One of the most interesting questions, posed by the NFL was: 
* How does a defense react to certain types of offensive plays?


In this report, we want to give a tool, that can estimate how defense is reacting to specific offensive plays. 
Therefore:

* We leveraged immitation learning to simulate defensive team behavior [(Paper)](https://arxiv.org/abs/1703.03121)
* Analysed player movement of the simulation
* Included Meta data of the game state to change behavior

### Case No. 1
Imagine you are the coach of the Denver Broncos - your team is a few yards away of scoring a touchdown and you and your team are, *of course*, interested how the opposing teams defense is going to behave. So you basically scatched the offensive play, and you know how the defensive team is going to line up.
This could look like:

In [None]:
### load example data
plays = pd.read_csv(other[-1])
tracking = pd.read_csv(tracking_data[-1])
games =pd.read_csv(other[1])
play = tracking.query('gameId == 2018123013 and playId == 1930')
play_red = play.query('frameId >= 11 and frameId <= 29')
yardlineNumber = plays.query('gameId==' + str(2018123013) + ' and playId==' + str(1930))['yardlineNumber'].item()
fig, ax = create_football_field(highlight_line=True, highlight_line_number=yardlineNumber)
example_play_home = play_red.query('team=="home"')
example_play_away = play_red.query('team == "away"')
example_football = play_red.query('team == "football"')
example_play_home.plot(x='x', y='y', kind='scatter', ax=ax, color='orange', s=30, legend='Away')
#example_play_away.plot(x='x', y='y', kind='scatter', ax=ax, color='blue', s=30, legend='Home')
example_football.plot(x='x', y='y', kind='scatter', ax=ax, color='red', s=30, legend='football')

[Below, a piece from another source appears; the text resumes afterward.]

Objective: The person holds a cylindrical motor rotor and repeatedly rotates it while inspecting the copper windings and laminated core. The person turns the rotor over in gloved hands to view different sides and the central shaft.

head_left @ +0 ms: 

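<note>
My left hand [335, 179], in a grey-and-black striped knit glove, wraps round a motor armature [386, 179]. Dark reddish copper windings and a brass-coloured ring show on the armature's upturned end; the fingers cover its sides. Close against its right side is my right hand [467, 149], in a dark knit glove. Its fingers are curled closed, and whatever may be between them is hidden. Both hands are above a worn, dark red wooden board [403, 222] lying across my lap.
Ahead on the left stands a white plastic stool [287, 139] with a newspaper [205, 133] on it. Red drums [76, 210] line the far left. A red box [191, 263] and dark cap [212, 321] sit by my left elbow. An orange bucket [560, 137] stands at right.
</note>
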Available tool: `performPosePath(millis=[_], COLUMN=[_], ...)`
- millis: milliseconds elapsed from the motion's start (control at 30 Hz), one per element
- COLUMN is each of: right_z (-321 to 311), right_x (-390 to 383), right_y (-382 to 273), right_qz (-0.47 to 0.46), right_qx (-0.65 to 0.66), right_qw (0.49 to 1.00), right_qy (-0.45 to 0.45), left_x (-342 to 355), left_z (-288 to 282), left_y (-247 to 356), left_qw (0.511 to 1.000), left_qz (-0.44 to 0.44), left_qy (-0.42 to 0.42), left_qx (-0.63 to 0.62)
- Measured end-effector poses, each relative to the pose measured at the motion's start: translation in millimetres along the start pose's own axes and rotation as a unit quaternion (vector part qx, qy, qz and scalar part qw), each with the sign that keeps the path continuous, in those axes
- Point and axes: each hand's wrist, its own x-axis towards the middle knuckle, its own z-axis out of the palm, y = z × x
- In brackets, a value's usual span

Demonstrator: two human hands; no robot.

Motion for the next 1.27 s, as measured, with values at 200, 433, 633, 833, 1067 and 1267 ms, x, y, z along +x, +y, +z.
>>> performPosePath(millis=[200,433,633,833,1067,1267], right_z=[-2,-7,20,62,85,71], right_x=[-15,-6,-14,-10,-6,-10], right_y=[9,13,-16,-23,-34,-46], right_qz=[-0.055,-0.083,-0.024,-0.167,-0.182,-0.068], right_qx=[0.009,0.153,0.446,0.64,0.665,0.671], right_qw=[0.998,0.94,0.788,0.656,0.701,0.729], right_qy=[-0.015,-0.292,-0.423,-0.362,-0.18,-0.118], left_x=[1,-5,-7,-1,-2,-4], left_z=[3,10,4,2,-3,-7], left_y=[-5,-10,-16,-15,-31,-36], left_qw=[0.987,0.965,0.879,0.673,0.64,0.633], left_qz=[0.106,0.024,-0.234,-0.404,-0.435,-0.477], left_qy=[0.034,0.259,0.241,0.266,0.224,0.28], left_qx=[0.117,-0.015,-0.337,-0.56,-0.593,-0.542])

plt.title('Scatch of the play before throwing')
plt.legend()
plt.show()

After scatching your offensive play, you basically need your defensive coach, who tells you how he would defend it. And he would scribble something on the board, which helps to adapt your offensive play. This is how the players actually moved before the pass was thrown: 

In [None]:
fig, ax = create_football_field(highlight_line=True, highlight_line_number=yardlineNumber)
example_play_home = play_red.query('team=="home"')
example_play_away = play_red.query('team == "away"')
example_football = play_red.query('team == "football"')
example_play_home.plot(x='x', y='y', kind='scatter', ax=ax, color='orange', s=30, legend='Away')
example_play_away.plot(x='x', y='y', kind='scatter', ax=ax, color='blue', s=30, legend='Home')
example_football.plot(x='x', y='y', kind='scatter', ax=ax, color='red', s=30, legend='football')

plt.title('Players Movement until the Quaterback threw the forward pass')
plt.legend()
plt.show()

Would you guessed the movement in a similar faishon? Or your defensive coach?

We present the **Average Defense Behavior Prediction Network**, which is able to simulate the average defensive team behavior.

# 1. Data

For training the model, we used 14 weeks of the regular season game data, 2 weeks for evaluation and one week for testing. 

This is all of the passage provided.